I really like being white. From my brother I just recently learned that my name, Karl, is the same as that of our first German relative emigrated in 1889.

I guess it's kind of boring how us white folks recycle names with a whole herd of Daves & Jennys. Black moms often give unique names (or bat s*** crazy) names.

I may be boring, but boring works for me.

Is a passion for pistols boring?
Is a passion for investing boring?

Both are truly fascinating to some. I've said that you could learn something about guns every single day and you'd still die long before you knew it all. It's that deep and fascinating subject.

I loved finance from my first college finance course and I still love it to this day. If you don't want to eat dog food in retirement you might wish to learn about it.

Many on SAS despise investors though I'm taking risk, by providing capital to over 40 nations around the globe such that they buy the property, plant, and equipment that are necessary to provide jobs around the world. You'll note my capital most certainly isn't racist, going literally around the world.

Now there are certain places it doesn't go -- like North Korea -- which runs (barely) on 1950's technology.

Even the commies of China have largely accepted capitalism, seeing the importance or foreign capital to help them build their nation (though they still have dumb a** controls on foreign investors as they're still commies)


----------



## Persephone The Dread (Aug 28, 2010)

Cashel said:


> Oh this is about the culture itself being boring? Well there is no white culture, I think that's a common misconception. I don't think my culture is boring at all, I'm not convinced that a culture can really be boring, you just get used to it. Texas has a great food culture as well as a longing for the good ol' days when you owned acres of property and shot cattle rustlers for cuttin' your your wire. I'm mostly Irish ethnically and I don't think Irish culture/history is boring either.


No, I know there isn't. OK so basically what I see a lot is white people usually not from Europe but from Anglosphere countries, but sometimes from the UK as well, claiming that their background is boring because they're white, like non white people have a more interesting background by default.

In addition to this as a separate thing, I see a lot of people specifically highlight Englishness (or being British,) as being an inherently boring trait.

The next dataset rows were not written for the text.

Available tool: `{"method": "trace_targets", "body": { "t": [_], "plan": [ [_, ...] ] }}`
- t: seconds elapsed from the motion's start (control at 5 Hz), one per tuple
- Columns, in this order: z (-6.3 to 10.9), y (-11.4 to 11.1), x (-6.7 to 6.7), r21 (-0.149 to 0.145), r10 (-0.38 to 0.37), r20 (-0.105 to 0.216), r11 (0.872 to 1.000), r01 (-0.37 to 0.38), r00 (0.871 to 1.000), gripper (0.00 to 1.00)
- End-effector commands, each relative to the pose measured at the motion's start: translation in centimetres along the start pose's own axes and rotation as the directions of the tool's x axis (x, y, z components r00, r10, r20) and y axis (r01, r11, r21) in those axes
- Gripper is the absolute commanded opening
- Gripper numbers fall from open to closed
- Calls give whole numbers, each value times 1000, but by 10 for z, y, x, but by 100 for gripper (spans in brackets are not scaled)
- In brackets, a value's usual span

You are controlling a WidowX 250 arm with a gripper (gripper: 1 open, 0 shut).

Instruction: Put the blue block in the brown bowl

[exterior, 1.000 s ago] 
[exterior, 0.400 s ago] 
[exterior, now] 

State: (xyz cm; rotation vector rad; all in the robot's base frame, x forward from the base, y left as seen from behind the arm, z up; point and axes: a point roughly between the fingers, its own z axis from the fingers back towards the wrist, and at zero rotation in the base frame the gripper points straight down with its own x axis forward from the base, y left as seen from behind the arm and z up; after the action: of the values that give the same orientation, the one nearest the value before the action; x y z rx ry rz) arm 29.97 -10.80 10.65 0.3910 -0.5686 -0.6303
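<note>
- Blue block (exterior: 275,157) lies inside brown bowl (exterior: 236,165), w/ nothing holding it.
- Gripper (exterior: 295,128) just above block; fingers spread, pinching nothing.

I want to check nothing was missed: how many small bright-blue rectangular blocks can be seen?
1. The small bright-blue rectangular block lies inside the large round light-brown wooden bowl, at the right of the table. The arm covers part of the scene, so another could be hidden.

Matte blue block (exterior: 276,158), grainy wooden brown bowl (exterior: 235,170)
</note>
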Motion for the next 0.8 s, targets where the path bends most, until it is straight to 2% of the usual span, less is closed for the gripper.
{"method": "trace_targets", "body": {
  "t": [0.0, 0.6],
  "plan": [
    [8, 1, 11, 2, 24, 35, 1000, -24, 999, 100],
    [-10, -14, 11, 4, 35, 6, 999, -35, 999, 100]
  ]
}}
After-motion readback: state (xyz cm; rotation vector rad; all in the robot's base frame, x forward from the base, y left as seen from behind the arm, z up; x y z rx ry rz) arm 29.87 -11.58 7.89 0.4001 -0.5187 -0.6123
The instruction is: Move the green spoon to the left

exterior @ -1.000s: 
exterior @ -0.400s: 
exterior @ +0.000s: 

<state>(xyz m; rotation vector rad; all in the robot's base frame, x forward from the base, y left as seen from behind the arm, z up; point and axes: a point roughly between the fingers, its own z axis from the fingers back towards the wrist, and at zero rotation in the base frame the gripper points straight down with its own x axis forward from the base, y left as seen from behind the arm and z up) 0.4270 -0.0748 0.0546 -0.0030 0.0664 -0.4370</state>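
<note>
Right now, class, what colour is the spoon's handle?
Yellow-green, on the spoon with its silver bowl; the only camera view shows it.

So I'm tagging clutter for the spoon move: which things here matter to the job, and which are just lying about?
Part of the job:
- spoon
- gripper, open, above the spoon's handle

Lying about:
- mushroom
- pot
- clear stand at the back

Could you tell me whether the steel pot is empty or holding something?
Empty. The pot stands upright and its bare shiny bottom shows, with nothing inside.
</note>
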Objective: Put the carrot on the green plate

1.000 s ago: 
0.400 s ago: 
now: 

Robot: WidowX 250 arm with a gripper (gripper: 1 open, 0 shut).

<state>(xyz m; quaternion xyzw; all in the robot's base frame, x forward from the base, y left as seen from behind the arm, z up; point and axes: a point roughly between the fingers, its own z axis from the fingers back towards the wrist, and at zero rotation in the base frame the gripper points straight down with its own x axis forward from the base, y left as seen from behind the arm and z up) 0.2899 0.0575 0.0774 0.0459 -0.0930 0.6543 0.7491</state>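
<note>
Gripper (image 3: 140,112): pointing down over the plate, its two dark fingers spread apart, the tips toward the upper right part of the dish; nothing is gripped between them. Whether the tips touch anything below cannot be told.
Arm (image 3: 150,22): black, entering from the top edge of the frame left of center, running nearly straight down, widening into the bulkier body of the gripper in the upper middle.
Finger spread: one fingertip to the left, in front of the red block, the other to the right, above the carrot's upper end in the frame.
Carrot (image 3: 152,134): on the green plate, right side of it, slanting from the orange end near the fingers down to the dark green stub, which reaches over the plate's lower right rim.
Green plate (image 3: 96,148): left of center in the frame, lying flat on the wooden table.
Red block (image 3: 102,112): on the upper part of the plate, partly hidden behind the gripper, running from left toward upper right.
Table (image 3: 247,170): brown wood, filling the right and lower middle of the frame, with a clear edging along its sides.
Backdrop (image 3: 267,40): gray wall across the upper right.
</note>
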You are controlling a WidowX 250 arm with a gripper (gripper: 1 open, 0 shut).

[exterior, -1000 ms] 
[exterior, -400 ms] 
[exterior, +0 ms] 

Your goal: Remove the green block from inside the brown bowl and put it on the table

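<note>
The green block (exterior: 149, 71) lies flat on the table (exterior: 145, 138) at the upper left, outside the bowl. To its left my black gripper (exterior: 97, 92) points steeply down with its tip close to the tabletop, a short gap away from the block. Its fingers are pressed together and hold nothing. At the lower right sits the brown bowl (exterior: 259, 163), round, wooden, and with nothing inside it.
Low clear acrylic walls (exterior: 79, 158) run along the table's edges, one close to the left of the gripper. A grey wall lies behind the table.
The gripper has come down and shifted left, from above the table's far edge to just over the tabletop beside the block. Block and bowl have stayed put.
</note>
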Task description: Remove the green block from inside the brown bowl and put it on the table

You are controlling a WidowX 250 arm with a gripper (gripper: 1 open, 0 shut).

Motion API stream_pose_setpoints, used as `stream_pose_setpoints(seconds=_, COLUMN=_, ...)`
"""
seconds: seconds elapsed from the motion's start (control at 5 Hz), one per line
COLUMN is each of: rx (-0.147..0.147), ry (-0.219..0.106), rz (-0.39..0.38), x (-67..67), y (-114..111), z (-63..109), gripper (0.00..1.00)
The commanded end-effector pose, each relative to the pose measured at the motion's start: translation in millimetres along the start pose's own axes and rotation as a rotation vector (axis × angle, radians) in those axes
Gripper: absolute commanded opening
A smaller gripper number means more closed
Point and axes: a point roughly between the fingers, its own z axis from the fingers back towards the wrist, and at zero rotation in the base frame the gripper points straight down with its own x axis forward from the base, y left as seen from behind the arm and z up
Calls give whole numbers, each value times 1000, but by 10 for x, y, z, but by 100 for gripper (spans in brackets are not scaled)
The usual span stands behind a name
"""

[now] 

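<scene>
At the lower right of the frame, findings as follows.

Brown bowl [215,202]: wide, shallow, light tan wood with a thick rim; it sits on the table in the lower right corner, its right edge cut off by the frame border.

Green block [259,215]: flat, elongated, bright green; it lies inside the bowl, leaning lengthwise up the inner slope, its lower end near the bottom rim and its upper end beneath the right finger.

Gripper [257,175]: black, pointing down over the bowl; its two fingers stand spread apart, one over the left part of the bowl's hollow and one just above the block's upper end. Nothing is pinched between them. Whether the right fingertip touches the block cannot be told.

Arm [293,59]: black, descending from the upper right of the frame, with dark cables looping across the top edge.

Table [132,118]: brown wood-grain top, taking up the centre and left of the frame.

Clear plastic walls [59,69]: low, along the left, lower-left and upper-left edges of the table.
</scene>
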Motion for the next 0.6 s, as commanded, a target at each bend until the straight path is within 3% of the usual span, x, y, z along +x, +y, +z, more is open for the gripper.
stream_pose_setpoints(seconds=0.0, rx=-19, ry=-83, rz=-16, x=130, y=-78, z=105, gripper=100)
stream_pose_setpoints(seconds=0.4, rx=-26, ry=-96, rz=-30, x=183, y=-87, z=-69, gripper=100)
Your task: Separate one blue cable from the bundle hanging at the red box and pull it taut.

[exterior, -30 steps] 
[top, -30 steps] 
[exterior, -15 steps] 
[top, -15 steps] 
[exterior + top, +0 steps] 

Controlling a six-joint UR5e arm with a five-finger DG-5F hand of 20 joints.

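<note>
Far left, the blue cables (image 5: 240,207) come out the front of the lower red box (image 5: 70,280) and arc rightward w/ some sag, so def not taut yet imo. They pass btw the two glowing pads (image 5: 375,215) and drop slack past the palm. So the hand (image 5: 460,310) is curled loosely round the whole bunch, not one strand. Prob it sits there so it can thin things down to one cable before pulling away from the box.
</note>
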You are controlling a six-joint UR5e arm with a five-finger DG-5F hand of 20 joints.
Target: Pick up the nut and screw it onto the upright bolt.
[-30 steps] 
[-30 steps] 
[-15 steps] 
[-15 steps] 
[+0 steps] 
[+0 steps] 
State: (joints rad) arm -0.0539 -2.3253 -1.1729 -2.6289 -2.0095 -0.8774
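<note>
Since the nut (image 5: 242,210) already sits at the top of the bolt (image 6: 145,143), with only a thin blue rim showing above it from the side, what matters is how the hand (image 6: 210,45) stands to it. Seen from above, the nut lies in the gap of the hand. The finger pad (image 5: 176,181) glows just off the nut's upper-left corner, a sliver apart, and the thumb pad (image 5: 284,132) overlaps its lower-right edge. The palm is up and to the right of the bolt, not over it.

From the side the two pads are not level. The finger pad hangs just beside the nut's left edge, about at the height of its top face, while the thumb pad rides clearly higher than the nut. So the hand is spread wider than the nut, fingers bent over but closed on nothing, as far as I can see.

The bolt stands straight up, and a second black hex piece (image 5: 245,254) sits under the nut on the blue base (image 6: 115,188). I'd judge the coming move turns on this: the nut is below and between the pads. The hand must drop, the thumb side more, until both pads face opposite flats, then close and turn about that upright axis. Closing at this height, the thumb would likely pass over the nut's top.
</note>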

This is usually people who are not actually British/English themselves, but that's their ethnic background living in countries outside the UK.

This is obviously more common among people who are left wing as well, since people who lean more right/traditionalistic tend to be more likely to be obnoxiously nationalistic and individualistic.


----------



## DistraughtOwl (Mar 1, 2014)

Yes I'm not tall and black enough! I could have been in the league!


----------



## TCNY (Dec 3, 2014)

i dont know but let me check my privilege


----------



## AussiePea (Mar 27, 2007)

No, I like stuff.


----------



## truant (Jul 4, 2014)

I'm so white other white people comment on how white I am. I'm 3/4 English, 1/4 German but 100% Canuck.

I act boring as a defense mechanism IRL to avoid talking to people, and if you met me IRL you would probably find me really boring but I'm not actually boring.

My family isn't boring, either, actually. It's kind of like a cross between the Addam's family and the Bluth family only larger.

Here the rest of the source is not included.